Exercise instructions: All of the data must be returned exactly as given.
─── Source data
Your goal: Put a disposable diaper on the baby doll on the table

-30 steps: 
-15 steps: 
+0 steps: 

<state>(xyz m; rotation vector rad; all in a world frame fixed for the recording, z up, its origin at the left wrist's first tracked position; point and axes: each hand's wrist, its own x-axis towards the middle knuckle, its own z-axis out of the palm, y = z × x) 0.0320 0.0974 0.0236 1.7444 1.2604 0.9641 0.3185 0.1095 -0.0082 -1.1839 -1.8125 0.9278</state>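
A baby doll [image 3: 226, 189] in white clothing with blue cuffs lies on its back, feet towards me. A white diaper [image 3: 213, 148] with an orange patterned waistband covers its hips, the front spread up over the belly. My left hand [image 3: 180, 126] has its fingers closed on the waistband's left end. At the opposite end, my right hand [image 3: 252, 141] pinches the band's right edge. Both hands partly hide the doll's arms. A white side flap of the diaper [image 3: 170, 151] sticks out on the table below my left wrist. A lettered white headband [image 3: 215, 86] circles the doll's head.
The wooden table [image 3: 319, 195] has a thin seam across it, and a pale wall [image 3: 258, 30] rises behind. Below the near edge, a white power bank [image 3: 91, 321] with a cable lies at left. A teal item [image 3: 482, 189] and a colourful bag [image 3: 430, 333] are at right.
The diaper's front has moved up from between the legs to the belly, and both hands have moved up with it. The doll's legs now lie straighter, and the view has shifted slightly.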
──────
Reply:
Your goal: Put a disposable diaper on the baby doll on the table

-30 steps: 
-15 steps: 
+0 steps: 

<state>(xyz m; rotation vector rad; all in a world frame fixed for the recording, z up, its origin at the left wrist's first tracked position; point and axes: each hand's wrist, its own x-axis towards the middle knuckle, its own z-axis out of the palm, y = z × x) 0.0320 0.0974 0.0236 1.7444 1.2604 0.9641 0.3185 0.1095 -0.0082 -1.1839 -1.8125 0.9278</state>
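A baby doll [image 3: 226, 189] in white clothing with blue cuffs lies on its back, feet towards me. A white diaper [image 3: 213, 148] with an orange patterned waistband covers its hips, the front spread up over the belly. My left hand [image 3: 180, 126] has its fingers closed on the waistband's left end. At the opposite end, my right hand [image 3: 252, 141] pinches the band's right edge. Both hands partly hide the doll's arms. A white side flap of the diaper [image 3: 170, 151] sticks out on the table below my left wrist. A lettered white headband [image 3: 215, 86] circles the doll's head.
The wooden table [image 3: 319, 195] has a thin seam across it, and a pale wall [image 3: 258, 30] rises behind. Below the near edge, a white power bank [image 3: 91, 321] with a cable lies at left. A teal item [image 3: 482, 189] and a colourful bag [image 3: 430, 333] are at right.
The diaper's front has moved up from between the legs to the belly, and both hands have moved up with it. The doll's legs now lie straighter, and the view has shifted slightly.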

The answer was given in full.